(Data excerpts)
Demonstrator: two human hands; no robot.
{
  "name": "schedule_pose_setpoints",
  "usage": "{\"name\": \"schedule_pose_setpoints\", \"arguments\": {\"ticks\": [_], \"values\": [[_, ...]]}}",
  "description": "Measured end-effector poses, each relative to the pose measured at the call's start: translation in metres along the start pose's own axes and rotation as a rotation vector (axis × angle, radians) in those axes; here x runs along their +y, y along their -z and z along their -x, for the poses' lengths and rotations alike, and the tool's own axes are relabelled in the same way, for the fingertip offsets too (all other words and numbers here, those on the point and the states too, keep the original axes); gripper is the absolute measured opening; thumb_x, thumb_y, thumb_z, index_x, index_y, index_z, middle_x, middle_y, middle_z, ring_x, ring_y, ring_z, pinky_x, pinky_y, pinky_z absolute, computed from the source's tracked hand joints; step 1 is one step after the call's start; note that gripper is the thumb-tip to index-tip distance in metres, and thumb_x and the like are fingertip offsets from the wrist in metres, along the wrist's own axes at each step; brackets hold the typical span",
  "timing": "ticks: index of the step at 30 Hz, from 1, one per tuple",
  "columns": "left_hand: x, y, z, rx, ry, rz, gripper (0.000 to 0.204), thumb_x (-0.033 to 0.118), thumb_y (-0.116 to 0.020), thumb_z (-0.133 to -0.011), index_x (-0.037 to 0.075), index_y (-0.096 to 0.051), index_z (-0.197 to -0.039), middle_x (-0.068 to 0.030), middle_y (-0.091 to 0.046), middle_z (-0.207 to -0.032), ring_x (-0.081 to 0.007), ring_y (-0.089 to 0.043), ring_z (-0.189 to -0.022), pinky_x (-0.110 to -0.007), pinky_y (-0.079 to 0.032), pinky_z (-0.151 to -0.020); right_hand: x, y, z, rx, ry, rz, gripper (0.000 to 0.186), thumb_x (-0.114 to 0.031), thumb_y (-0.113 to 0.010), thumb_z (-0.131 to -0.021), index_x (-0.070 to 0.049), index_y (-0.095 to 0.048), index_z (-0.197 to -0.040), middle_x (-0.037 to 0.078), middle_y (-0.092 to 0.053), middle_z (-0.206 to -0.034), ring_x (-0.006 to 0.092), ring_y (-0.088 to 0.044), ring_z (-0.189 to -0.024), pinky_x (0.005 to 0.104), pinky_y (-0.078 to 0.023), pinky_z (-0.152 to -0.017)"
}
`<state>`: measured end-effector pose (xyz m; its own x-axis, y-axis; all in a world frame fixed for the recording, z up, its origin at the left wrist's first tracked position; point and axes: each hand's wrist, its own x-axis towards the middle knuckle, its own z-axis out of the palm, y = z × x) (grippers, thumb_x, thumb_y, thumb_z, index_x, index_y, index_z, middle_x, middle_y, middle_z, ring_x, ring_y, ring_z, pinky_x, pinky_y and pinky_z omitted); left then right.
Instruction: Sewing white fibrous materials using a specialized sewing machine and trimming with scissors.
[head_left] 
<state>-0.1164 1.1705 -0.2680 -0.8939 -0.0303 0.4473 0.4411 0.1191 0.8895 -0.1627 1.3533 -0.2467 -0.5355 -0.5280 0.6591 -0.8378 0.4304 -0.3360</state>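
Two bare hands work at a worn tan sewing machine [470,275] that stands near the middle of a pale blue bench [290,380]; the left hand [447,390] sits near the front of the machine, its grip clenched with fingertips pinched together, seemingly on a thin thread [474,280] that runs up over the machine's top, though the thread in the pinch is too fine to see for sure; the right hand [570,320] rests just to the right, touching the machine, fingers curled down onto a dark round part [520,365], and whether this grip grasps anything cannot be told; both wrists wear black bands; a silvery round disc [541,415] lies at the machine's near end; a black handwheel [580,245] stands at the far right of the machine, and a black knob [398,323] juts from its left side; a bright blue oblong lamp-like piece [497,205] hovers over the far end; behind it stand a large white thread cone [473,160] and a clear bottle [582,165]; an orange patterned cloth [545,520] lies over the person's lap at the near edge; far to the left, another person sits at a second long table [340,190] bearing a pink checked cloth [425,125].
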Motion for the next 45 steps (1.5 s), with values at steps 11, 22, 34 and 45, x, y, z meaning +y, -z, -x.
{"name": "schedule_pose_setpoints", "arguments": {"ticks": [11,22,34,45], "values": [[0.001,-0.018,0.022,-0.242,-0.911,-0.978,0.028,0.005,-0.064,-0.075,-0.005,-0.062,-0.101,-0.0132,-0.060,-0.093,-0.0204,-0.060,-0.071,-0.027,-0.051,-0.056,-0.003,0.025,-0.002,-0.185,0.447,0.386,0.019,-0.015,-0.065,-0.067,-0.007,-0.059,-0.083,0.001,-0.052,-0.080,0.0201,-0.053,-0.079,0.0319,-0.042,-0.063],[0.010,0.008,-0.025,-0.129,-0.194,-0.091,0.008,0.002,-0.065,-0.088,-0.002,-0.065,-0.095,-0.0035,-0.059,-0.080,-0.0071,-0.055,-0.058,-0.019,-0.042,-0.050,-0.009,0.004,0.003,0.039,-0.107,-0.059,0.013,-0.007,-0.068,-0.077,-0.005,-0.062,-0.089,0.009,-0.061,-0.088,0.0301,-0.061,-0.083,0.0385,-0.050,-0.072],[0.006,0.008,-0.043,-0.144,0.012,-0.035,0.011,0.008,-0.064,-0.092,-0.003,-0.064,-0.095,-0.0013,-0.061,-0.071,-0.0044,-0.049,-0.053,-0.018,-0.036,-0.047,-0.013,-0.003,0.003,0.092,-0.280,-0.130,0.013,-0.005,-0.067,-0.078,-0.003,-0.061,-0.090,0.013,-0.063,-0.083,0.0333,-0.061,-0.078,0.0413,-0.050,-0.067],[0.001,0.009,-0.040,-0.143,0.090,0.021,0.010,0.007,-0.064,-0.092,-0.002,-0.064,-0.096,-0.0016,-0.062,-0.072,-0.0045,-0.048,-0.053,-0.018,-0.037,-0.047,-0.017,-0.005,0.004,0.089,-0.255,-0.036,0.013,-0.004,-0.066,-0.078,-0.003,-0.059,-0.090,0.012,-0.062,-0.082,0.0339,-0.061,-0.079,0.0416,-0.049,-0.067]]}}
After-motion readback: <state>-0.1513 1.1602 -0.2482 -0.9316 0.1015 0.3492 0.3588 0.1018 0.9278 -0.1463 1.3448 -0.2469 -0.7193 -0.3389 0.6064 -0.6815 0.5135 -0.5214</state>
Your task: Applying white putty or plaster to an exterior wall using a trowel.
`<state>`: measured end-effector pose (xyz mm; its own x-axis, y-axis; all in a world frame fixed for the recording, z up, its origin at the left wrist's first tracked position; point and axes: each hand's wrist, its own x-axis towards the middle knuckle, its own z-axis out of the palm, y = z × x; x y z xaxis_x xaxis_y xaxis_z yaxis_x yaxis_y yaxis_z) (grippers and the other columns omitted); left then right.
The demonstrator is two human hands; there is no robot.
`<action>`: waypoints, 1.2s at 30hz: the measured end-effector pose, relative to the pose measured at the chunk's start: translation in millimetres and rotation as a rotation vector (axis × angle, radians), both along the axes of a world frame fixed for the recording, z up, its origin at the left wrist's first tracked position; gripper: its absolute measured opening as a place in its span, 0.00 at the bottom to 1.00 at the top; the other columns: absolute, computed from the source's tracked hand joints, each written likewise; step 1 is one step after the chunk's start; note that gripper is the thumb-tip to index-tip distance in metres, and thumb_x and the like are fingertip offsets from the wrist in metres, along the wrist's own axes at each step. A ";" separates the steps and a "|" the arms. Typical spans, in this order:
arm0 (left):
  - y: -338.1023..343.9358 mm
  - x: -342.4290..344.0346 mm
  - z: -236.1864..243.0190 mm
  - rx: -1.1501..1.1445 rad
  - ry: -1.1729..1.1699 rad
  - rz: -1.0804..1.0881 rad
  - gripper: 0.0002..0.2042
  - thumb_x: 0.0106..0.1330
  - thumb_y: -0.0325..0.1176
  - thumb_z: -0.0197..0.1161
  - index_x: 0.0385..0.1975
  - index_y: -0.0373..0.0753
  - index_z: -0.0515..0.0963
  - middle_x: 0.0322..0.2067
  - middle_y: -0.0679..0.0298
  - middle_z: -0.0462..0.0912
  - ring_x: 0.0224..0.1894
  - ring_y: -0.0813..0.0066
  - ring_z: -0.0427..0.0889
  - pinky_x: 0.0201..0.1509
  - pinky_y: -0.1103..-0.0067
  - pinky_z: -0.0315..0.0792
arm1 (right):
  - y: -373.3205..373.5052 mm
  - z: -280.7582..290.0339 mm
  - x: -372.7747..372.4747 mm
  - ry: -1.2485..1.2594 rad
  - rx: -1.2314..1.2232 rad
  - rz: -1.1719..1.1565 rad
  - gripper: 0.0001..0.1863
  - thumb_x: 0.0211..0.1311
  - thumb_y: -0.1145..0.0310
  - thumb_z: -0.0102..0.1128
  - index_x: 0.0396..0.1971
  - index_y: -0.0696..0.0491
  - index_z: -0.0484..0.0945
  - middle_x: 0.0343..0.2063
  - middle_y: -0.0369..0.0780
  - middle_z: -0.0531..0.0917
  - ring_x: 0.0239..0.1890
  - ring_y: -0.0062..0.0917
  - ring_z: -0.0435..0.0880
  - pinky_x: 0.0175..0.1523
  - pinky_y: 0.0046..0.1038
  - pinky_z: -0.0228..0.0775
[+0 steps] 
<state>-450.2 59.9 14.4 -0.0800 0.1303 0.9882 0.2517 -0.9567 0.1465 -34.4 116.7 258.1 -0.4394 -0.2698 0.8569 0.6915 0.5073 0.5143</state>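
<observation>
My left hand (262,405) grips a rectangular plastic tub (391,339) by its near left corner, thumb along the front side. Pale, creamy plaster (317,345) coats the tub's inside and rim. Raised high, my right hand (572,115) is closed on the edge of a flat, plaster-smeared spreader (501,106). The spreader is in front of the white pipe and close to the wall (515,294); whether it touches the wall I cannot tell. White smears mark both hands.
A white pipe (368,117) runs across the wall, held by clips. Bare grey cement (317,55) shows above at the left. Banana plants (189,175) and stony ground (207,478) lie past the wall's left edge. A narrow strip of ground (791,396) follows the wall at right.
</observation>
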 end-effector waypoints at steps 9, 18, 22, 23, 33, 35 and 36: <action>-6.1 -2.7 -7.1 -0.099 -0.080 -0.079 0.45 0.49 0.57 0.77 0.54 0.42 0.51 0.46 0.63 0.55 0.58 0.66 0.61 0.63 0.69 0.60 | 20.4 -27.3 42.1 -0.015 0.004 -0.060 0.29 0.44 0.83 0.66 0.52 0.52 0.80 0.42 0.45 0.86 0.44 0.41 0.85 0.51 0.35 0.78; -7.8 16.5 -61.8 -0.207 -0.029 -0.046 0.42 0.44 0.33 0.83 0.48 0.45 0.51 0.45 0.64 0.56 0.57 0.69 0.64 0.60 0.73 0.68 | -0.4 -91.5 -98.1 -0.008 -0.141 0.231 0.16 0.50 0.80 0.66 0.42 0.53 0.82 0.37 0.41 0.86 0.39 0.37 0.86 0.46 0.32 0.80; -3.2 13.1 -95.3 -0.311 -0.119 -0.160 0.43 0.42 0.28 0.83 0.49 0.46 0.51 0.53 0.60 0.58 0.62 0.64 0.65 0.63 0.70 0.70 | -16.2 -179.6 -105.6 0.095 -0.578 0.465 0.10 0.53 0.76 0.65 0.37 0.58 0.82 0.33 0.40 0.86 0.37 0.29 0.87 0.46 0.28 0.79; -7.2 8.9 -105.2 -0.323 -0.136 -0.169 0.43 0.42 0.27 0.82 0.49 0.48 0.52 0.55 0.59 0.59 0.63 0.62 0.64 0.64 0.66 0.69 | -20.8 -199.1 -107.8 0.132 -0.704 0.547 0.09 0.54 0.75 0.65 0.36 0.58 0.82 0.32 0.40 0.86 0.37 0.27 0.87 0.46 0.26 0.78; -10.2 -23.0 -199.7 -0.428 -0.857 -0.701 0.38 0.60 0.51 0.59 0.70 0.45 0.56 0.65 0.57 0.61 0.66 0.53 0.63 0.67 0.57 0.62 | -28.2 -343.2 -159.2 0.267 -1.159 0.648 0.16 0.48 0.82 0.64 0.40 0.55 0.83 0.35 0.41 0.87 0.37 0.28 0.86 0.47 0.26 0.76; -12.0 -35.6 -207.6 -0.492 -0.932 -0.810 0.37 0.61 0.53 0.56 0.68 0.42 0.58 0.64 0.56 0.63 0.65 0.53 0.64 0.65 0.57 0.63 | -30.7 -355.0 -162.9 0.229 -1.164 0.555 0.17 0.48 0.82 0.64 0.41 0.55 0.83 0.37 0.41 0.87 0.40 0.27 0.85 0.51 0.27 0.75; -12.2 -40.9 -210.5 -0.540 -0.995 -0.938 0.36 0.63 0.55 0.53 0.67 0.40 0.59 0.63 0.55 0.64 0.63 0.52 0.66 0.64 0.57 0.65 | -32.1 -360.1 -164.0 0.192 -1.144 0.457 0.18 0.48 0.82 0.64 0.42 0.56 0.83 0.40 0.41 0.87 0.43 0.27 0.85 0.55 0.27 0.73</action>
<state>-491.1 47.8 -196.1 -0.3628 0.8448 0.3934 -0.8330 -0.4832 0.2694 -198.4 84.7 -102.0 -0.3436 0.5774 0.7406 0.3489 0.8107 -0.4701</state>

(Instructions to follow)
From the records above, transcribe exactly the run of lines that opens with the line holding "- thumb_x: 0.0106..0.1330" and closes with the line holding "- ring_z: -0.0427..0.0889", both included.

(Output of the exercise)
  - thumb_x: 0.0106..0.1330
  - thumb_y: -0.0325..0.1176
  - thumb_z: -0.0197..0.1161
  - index_x: 0.0385..0.1975
  - index_y: -0.0373..0.0753
  - index_z: -0.0515..0.0963
  - middle_x: 0.0322..0.2067
  - middle_y: -0.0679..0.0298
  - middle_z: -0.0462..0.0912
  - ring_x: 0.0224..0.1894
  - ring_y: -0.0813..0.0066
  - ring_z: -0.0427..0.0889

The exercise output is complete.